Sering-sering, ayat-ayat suci Al Quran tidak secara detil menyebutkan waktu dan tempat suatu peristiwa kejadian, meskipun yang menjadi objek peristiwa tersebut adalah sejarah.
Namun, Al Quran dibahasakan dengan cara susastra sebagai kitab mukjizat. Dengan bahasa susastra itu, kemukjizatan Al Quran dapat meluluhkan hati seorang Umar bin Al Khattab yang keras. Dan, tujuan dari kemukjizatan susastra tersebut merupakan esensi dari sebuah peristiwa, bukan pada ikatan waktu dan tempatnya.

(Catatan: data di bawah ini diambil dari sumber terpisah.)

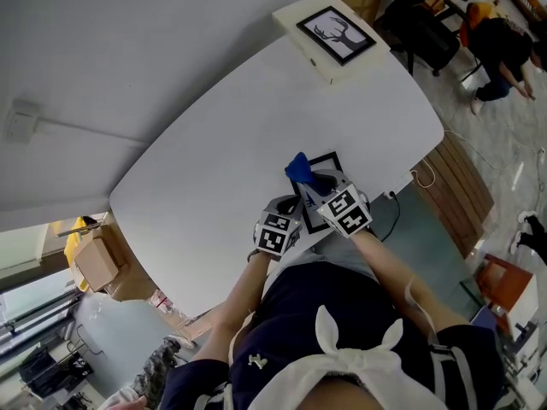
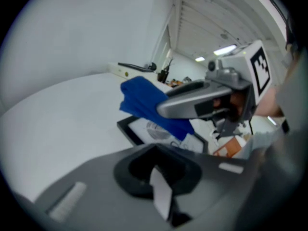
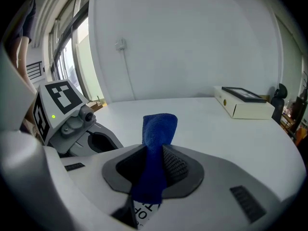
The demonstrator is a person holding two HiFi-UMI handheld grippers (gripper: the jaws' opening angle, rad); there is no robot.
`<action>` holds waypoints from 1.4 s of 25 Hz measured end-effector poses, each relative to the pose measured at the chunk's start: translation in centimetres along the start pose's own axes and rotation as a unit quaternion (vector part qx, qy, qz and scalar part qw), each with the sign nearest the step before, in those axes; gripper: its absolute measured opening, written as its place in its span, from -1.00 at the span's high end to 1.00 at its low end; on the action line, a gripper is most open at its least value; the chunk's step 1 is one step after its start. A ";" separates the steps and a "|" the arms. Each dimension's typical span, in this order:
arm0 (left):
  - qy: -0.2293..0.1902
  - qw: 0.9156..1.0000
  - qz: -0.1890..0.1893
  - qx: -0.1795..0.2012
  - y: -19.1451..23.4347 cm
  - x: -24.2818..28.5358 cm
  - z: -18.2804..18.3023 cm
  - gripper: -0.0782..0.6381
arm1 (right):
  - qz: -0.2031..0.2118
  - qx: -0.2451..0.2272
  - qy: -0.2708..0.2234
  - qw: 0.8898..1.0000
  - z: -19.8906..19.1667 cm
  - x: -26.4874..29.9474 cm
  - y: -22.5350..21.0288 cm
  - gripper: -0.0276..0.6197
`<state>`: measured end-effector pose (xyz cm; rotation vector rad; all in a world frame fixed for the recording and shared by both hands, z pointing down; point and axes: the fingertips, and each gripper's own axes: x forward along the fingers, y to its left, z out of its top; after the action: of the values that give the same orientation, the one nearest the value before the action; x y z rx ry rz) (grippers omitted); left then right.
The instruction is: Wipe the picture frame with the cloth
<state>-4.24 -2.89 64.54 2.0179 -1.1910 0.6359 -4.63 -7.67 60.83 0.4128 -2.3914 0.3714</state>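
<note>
The black picture frame (image 1: 325, 162) lies flat on the white table (image 1: 214, 143) near its front edge, partly hidden under both grippers. In the left gripper view the frame (image 2: 139, 129) shows its white printed sheet. My right gripper (image 1: 342, 207) hovers over it, shut on a blue cloth (image 1: 300, 168) that sticks up out of the jaws (image 3: 159, 126). That cloth (image 2: 144, 102) hangs just above the frame's far side. My left gripper (image 1: 278, 229) sits at the frame's near left corner, its jaws close together with only a thin white strip between them.
A cream box with a deer picture (image 1: 329, 37) stands at the table's far edge, seen also as the box (image 3: 245, 102) to the right. Chairs and a crouching person (image 1: 504, 45) are beyond it. Cardboard boxes (image 1: 94, 259) sit on the floor at left.
</note>
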 end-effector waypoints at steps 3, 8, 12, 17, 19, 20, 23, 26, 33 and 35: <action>0.005 1.000 -0.003 -0.002 0.0 0.2 -0.4 0.77 | 0.004 0.000 0.014 1.000 -0.6 0.6 0.1 0.63; 0.013 1.000 -0.009 -0.004 -0.1 0.4 -1.2 0.77 | 0.005 -0.003 0.024 1.000 -1.3 1.7 -0.1 0.63; 0.007 1.000 -0.013 -0.009 0.0 0.3 -1.1 0.77 | 0.011 -0.011 0.030 0.999 -1.4 2.5 0.0 0.63; 0.008 0.999 -0.024 -0.032 0.1 0.4 -1.2 0.77 | 0.014 -0.012 0.050 0.999 -2.0 3.4 -0.2 0.63; 0.008 0.999 -0.026 -0.031 0.1 0.5 -1.2 0.77 | 0.016 -0.014 0.054 0.998 -2.1 3.8 -0.2 0.63; 0.007 0.999 -0.025 -0.026 0.1 0.5 -1.2 0.77 | 0.018 -0.015 0.053 0.998 -2.1 4.0 -0.1 0.63; 0.005 1.000 -0.018 -0.009 0.0 0.4 -1.2 0.77 | 0.021 -0.021 0.053 0.998 -2.0 4.4 0.1 0.63; 0.004 1.000 -0.016 0.005 -0.1 0.4 -1.3 0.77 | 0.022 -0.030 0.056 0.998 -2.0 4.7 0.1 0.63; 0.003 1.000 -0.009 0.023 -0.1 0.5 -1.2 0.77 | 0.028 -0.035 0.061 0.997 -2.1 5.0 -0.1 0.63; 0.003 1.000 -0.004 0.029 -0.2 0.5 -1.3 0.77 | 0.027 -0.036 0.064 0.997 -2.1 5.0 0.0 0.63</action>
<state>-3.94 -2.09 65.64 2.0650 -1.1734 0.6802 -7.02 -7.91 65.64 0.2835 -2.2877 0.3251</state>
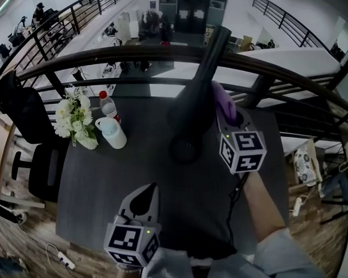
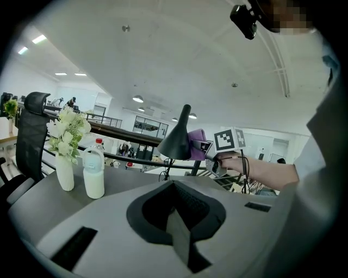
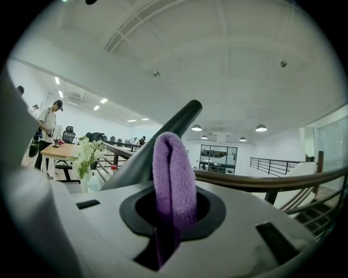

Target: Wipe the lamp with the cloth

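A black lamp [image 1: 193, 109] with a cone shade stands at the far middle of the dark table [image 1: 101, 189], its stem slanting up and away. My right gripper [image 1: 225, 118] is shut on a purple cloth [image 1: 224, 101], which lies against the right side of the shade. In the right gripper view the cloth [image 3: 174, 179] sticks up from between the jaws, with the lamp [image 3: 157, 149] right behind it. My left gripper [image 1: 145, 198] hangs over the table's near side, shut and empty. From it I see the lamp shade [image 2: 175, 142] and the cloth [image 2: 197, 142] beside it.
A vase of white flowers [image 1: 73, 119], a red-capped bottle [image 1: 108, 106] and a white jug [image 1: 112, 133] stand at the table's far left. A black office chair [image 1: 25, 123] is to the left. A dark railing [image 1: 102, 55] runs behind the table.
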`<action>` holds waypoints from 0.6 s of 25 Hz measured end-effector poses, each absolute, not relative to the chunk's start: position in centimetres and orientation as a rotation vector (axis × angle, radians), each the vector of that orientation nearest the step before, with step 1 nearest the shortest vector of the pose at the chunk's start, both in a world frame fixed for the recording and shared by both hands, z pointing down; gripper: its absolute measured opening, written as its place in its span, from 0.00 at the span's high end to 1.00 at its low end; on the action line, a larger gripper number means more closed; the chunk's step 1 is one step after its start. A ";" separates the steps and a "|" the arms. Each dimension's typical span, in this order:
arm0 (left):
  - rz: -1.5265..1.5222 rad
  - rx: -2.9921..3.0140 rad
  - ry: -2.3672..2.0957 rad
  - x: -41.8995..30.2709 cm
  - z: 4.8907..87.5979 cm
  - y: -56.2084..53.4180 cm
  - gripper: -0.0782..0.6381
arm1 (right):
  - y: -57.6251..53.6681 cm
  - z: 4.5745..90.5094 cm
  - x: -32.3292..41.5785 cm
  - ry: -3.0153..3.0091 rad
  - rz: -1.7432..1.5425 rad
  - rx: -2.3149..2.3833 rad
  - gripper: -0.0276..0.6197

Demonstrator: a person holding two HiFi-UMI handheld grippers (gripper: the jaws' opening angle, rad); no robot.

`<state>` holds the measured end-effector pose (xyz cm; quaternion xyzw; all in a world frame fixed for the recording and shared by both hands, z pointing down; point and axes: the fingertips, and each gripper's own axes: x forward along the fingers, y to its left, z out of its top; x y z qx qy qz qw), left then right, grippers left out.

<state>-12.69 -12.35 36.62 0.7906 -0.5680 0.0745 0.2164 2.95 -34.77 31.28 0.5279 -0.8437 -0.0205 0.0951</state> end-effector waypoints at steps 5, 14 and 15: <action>0.202 2.192 -1.570 -13.1 37.3 -12.4 0.87 | -33.9 30.4 2.4 -2.530 -0.086 1.563 0.88; 0.197 2.211 -1.569 -13.2 37.5 -12.1 0.87 | -32.0 29.0 0.5 -2.572 -0.130 1.535 0.88; 0.195 2.215 -1.572 -13.3 37.5 -12.1 0.87 | -31.9 29.0 0.2 -2.576 -0.129 1.532 0.88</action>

Oleh karena itu, paraulama terus berijtihad dan sudah menjadi tugas mereka sebagai pewaris Nabi untuk menempatkan makna-makna esensi Al Quran ke dalam ikatan waktu dan tempat yang suatu saat bisa dicabut lagi.
Qibti Bukan Golongan Firaun
Dikisahkan, setelah Nabi Musa As sudah beranjak dewasa, ia menemukan dua orang pemuda yang sedang berselisih.
وَدَخَلَ الْمَدِيْنَةَ عَلٰى حِيْنِ غَفْلَةٍ مِّنْ اَهْلِهَا فَوَجَدَ فِيْهَا رَجُلَيْنِ يَقْتَتِلٰنِۖ هٰذَا مِنْ شِيْعَتِهٖ وَهٰذَا مِنْ عَدُوِّهٖۚ فَاسْتَغَاثَهُ الَّذِيْ مِنْ شِيْعَتِهٖ عَلَى الَّذِيْ مِنْ عَدُوِّهٖ ۙفَوَكَزَهٗ مُوْسٰى فَقَضٰى عَلَيْهِۖ قَالَ هٰذَا مِنْ عَمَلِ الشَّيْطٰنِۗ اِنَّهٗ عَدُوٌّ مُّضِلٌّ مُّبِيْنٌ
Dan (Musa) masuk ke kota (Memphis) ketika penduduknya sedang lengah, maka dia mendapati di dalam kota itu dua orang laki-laki sedang berkelahi; yang seorang dari golongannya (Bani Israil) dan yang seorang (lagi) dari pihak musuhnya (dari kalangan Firaun). Orang yang dari golongannya meminta pertolongan kepadanya, untuk (mengalahkan) orang yang dari pihak musuhnya, lalu Musa meninjunya, dan matilah musuhnya itu. (Musa) berkata, “Ini adalah perbuatan setan. Sungguh, dia (setan itu) adalah musuh yang jelas menyesatkan.”

Paraulama tafsir memberi makna konotasi dari kata “Al Madinah’ pada ayat tersebut adalah Memphis. Sebuah kota pelabuhan yang ramai di hilir sungai Nil. Paraarkeolog memperkirakan fondasi dari struktur bangunan kuno yang telah ditemukan sekita berusia pada 2200 tahun sebelum Masehi. Paraulama memperkirakan kota Memphis adalah ibukota kerajaan Firaun pada masa Nabi Musa As. Paraulama memperkirakan kalau Kota Memphis adalah juga Kota Ainus Syams. Memphis sekarang menjadi nama salah satu kota di Baratdaya Amerika Serikat.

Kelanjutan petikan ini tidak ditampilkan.